Dataset excerpts:
--- START ---
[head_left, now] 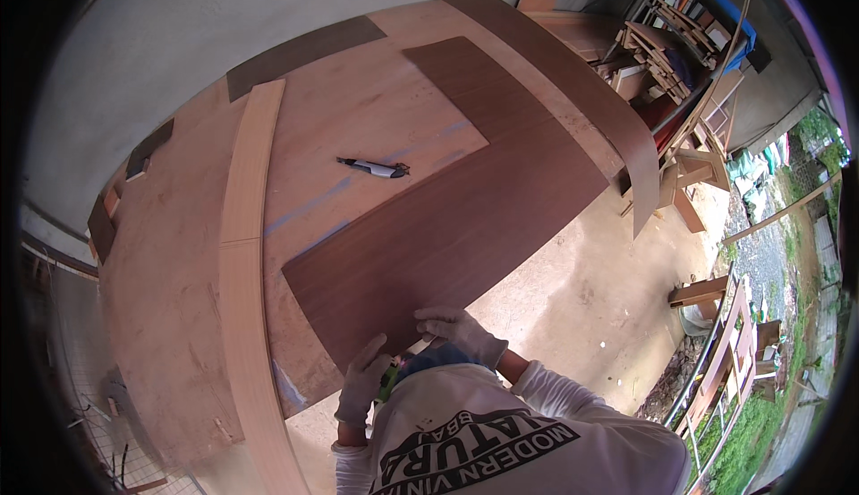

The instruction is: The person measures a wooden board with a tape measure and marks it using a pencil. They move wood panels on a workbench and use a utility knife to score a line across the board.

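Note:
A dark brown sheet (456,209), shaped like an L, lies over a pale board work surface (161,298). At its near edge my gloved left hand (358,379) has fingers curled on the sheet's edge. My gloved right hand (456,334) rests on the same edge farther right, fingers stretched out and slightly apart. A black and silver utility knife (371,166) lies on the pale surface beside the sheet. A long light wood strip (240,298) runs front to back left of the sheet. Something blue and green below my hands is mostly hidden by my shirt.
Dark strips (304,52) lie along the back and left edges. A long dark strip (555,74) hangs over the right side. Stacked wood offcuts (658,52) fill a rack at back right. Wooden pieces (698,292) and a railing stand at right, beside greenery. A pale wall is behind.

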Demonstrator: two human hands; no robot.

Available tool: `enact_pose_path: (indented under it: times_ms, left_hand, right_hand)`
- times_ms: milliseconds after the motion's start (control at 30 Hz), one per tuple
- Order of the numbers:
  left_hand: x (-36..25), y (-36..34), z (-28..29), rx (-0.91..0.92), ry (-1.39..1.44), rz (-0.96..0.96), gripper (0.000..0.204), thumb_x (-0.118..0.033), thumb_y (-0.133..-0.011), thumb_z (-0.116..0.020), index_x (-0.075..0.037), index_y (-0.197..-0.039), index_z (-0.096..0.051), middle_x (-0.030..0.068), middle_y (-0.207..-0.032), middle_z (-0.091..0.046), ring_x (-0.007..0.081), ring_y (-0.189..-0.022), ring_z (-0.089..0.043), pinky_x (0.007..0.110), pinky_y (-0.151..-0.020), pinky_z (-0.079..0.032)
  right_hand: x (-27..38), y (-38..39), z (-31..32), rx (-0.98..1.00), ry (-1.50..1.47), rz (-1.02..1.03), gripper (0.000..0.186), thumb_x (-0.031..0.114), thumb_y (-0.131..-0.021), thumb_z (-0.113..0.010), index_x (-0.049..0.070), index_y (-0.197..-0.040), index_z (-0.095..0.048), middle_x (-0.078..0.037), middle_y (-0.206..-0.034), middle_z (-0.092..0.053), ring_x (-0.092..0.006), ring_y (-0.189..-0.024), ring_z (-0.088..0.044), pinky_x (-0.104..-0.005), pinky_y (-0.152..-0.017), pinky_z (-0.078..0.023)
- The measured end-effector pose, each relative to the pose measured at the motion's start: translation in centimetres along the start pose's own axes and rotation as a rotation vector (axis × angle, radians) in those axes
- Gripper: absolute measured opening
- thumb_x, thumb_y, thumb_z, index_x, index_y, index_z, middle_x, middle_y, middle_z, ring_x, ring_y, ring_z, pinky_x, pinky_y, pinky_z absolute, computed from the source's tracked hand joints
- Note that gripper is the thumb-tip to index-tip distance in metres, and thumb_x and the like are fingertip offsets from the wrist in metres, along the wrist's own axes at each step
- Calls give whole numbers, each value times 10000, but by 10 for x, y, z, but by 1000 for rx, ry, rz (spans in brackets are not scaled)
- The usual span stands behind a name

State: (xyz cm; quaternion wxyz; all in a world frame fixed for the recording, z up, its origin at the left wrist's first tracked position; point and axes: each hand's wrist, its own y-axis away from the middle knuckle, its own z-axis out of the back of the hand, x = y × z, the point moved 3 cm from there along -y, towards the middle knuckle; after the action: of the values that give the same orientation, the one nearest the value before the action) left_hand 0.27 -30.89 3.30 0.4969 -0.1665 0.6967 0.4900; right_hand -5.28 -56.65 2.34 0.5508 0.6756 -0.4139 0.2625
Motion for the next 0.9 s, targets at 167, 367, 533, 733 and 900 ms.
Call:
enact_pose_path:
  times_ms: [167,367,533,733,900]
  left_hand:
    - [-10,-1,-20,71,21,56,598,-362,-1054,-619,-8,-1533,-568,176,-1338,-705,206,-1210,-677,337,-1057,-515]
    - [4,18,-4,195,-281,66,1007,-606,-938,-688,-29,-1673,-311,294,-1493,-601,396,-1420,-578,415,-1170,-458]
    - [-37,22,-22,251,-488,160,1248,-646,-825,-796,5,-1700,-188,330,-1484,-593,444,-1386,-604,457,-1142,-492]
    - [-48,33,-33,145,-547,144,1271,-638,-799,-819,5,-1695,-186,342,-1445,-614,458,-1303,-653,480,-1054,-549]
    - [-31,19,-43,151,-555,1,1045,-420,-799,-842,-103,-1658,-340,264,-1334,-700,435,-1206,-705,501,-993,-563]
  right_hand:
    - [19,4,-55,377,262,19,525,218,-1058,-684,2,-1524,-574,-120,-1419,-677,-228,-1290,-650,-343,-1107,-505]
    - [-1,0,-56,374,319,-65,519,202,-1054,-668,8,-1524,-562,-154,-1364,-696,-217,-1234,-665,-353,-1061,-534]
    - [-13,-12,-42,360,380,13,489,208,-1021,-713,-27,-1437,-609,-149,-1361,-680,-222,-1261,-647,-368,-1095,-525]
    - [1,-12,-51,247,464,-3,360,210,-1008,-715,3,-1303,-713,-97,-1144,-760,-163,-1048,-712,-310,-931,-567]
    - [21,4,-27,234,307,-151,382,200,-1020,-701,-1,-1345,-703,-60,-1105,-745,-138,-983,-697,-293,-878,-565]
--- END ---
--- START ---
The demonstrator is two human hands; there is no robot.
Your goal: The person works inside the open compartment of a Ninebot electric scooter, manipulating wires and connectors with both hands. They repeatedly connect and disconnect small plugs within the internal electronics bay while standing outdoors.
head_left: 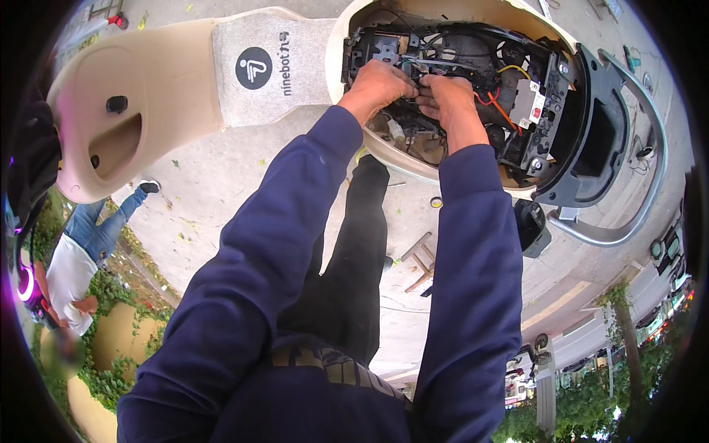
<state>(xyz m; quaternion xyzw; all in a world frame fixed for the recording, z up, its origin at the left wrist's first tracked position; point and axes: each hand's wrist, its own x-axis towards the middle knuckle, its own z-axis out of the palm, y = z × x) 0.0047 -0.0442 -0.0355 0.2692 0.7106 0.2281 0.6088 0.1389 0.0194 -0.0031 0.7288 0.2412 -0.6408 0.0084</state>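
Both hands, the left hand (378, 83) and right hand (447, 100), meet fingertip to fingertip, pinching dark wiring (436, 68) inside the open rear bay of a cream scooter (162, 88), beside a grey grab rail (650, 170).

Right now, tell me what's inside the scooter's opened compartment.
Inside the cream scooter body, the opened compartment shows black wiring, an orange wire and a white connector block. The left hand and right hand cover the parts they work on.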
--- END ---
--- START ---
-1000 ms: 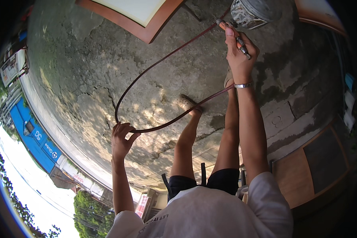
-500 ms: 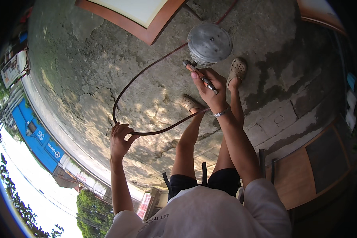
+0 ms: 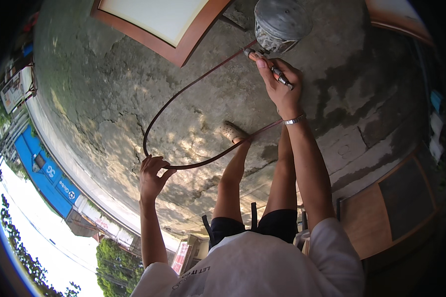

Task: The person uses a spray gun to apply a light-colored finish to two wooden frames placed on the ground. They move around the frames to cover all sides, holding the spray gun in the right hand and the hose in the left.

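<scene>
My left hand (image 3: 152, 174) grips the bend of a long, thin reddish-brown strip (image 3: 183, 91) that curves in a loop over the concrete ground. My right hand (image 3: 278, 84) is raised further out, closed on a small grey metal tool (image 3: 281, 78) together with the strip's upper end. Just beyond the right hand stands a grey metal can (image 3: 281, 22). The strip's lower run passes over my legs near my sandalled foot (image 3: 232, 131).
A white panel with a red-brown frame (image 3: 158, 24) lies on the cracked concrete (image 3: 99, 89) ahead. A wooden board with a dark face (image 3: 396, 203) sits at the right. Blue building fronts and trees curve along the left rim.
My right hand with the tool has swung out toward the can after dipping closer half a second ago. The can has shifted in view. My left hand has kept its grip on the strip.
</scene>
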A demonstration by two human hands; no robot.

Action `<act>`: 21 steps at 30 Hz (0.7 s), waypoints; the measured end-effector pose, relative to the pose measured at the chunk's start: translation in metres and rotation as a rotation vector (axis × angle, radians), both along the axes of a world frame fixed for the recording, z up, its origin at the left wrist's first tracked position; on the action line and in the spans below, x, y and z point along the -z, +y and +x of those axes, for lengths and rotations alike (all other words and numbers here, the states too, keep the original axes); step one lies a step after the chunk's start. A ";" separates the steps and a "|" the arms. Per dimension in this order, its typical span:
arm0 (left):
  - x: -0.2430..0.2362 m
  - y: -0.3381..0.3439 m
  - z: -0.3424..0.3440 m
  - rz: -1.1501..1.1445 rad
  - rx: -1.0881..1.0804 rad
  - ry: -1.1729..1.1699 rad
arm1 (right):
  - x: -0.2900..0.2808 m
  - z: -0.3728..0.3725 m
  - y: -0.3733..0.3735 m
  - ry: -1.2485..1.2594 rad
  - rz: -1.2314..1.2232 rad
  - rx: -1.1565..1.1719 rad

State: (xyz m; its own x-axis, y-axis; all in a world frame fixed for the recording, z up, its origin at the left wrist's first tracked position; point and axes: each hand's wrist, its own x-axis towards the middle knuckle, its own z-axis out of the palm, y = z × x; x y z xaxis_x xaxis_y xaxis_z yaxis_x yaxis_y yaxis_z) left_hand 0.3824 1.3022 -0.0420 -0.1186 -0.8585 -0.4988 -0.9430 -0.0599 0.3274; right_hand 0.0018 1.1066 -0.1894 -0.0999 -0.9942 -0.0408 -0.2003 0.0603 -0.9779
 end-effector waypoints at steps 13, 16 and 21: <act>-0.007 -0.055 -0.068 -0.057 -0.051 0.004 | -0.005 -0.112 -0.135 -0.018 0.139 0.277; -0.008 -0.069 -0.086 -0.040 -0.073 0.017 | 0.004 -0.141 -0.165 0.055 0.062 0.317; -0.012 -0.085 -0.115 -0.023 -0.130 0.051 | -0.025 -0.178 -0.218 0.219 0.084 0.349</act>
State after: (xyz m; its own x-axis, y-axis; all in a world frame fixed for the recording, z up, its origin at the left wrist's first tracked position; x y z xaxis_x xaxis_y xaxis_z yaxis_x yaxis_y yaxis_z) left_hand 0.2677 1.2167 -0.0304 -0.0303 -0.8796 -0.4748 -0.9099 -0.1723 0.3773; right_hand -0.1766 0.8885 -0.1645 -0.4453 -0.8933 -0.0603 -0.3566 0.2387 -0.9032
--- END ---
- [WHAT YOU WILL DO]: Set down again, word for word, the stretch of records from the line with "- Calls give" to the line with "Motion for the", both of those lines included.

- [RESULT FOR THIS EXERCISE]:
- Calls give whole numbers, each value times 10000, but by 10 for x, y, z, but by 1000 for rx, ry, rz (spans in brackets are not scaled)
- The usual span stands behind a name

State: (xyz cm; quaternion wxyz; all in a world frame fixed for the recording, z up, its origin at the left wrist's first tracked position; point and axes: each hand's wrist, its own y-axis away from the middle knuckle, its own z-axis out of the back of the hand, x = y × z, the point moved 3 cm from there along -y, towards the middle knuckle; after the action: of the values that give the same orientation, the one nearest the value before the action) left_hand 0.27 -30.89 3.30 0.4969 -0.1665 0.6967 0.4900; right_hand -5.28 -56.65 2.34 0.5508 0.6756 -0.4139 0.2625
Motion for the next 0.9 s, targets at 167, 367, 533, 733 and 900 ms.

With that, the exercise is complete.